For each line of the listing that holds "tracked", show the full line.

=== Begin Enclosure ===

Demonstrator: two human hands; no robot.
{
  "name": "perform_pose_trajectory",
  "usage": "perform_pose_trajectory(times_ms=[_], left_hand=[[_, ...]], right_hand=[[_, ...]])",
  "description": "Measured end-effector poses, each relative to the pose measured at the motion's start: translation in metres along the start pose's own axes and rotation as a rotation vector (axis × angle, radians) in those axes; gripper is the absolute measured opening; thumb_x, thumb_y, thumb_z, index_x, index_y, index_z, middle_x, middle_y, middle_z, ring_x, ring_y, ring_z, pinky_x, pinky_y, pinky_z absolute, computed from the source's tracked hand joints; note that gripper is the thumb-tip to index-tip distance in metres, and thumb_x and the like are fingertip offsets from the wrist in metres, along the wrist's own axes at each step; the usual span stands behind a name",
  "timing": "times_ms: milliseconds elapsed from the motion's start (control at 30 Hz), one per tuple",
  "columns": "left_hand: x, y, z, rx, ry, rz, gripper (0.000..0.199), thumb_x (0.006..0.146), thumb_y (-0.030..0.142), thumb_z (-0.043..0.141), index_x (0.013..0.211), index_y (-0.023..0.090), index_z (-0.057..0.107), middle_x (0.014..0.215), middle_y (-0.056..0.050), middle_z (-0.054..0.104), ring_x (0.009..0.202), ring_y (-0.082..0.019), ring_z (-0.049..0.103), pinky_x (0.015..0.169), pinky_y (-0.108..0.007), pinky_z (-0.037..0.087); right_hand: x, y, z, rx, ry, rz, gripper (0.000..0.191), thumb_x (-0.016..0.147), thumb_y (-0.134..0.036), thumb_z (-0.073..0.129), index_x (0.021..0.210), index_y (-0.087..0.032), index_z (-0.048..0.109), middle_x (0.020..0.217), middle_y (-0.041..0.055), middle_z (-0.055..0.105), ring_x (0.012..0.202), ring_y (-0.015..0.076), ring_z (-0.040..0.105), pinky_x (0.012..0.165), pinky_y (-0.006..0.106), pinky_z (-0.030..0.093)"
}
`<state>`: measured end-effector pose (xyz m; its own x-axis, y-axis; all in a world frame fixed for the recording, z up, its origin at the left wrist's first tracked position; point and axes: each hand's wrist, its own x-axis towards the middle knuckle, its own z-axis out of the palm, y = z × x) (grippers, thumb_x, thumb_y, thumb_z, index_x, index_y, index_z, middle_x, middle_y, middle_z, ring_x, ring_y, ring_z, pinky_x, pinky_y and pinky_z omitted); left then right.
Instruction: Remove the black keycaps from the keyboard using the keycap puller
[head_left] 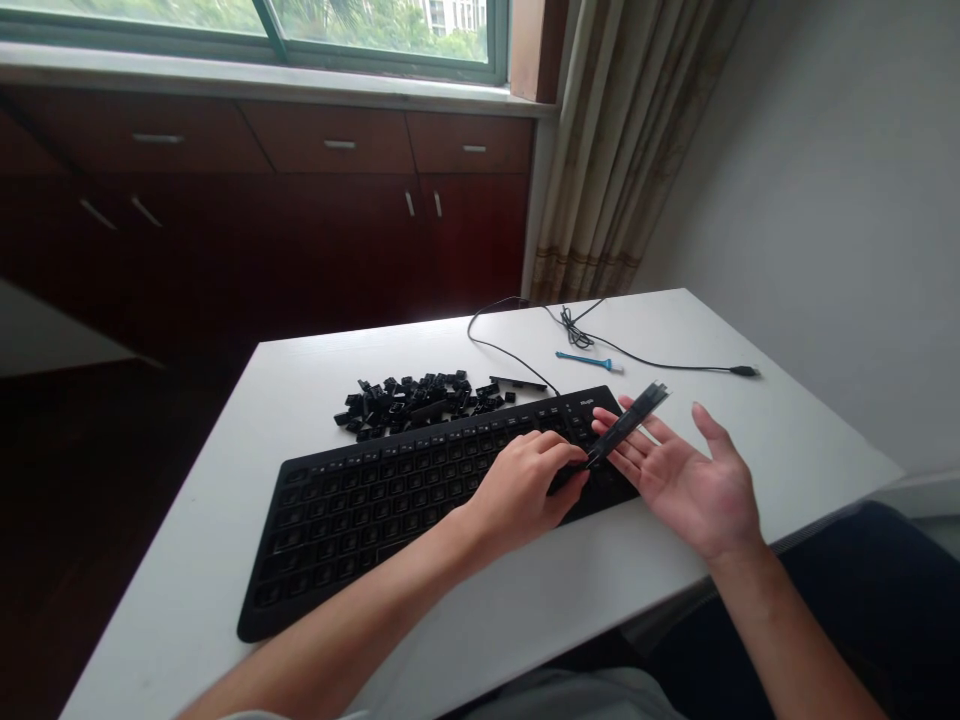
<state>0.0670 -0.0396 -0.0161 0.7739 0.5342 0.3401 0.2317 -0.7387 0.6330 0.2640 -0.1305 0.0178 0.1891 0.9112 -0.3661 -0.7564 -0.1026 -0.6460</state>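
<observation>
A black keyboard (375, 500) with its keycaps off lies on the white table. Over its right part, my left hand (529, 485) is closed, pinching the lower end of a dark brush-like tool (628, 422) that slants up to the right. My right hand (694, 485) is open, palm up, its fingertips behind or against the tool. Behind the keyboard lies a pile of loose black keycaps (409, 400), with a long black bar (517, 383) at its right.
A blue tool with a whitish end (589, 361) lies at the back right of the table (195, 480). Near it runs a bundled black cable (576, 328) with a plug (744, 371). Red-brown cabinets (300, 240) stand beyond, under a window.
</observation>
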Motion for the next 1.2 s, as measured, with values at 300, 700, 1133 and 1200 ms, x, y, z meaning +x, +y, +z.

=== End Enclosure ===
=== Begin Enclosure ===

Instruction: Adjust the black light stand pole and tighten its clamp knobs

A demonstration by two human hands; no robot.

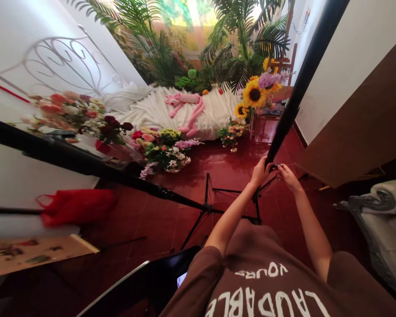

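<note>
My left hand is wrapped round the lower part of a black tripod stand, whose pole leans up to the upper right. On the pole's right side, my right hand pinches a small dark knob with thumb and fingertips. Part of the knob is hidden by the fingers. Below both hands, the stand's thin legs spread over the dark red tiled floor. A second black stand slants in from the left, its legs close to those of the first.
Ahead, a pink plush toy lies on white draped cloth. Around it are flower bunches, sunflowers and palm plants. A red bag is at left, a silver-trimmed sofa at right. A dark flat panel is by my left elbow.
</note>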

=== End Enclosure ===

Your solution:
  "description": "Measured end-effector poses, each relative to the pose measured at the motion's start: translation in metres along the start pose's own axes and rotation as a rotation vector (axis × angle, radians) in those axes; gripper is the absolute measured opening; thumb_x, thumb_y, thumb_z, index_x, index_y, index_z, middle_x, middle_y, middle_z, ring_x, ring_y, ring_z, pinky_x, pinky_y, pinky_z absolute, computed from the source's tracked hand joints; note that gripper is the thumb-tip to index-tip distance in metres, and thumb_x and the like are fingertip offsets from the wrist in metres, along the wrist's own axes at each step; the usual span stands behind a name",
`<state>`: measured end-effector pose (xyz m; its own x-axis, y-axis; all in a world frame fixed for the recording, z up, its origin at the left wrist's first tracked position; point and axes: each hand's wrist, its own x-axis towards the middle knuckle, its own z-axis out of the palm, y = z × x) (grippers, thumb_x, thumb_y, thumb_z, index_x, index_y, index_z, middle_x, middle_y, middle_z, ring_x, ring_y, ring_z, pinky_x, pinky_y and pinky_z omitted); left then right.

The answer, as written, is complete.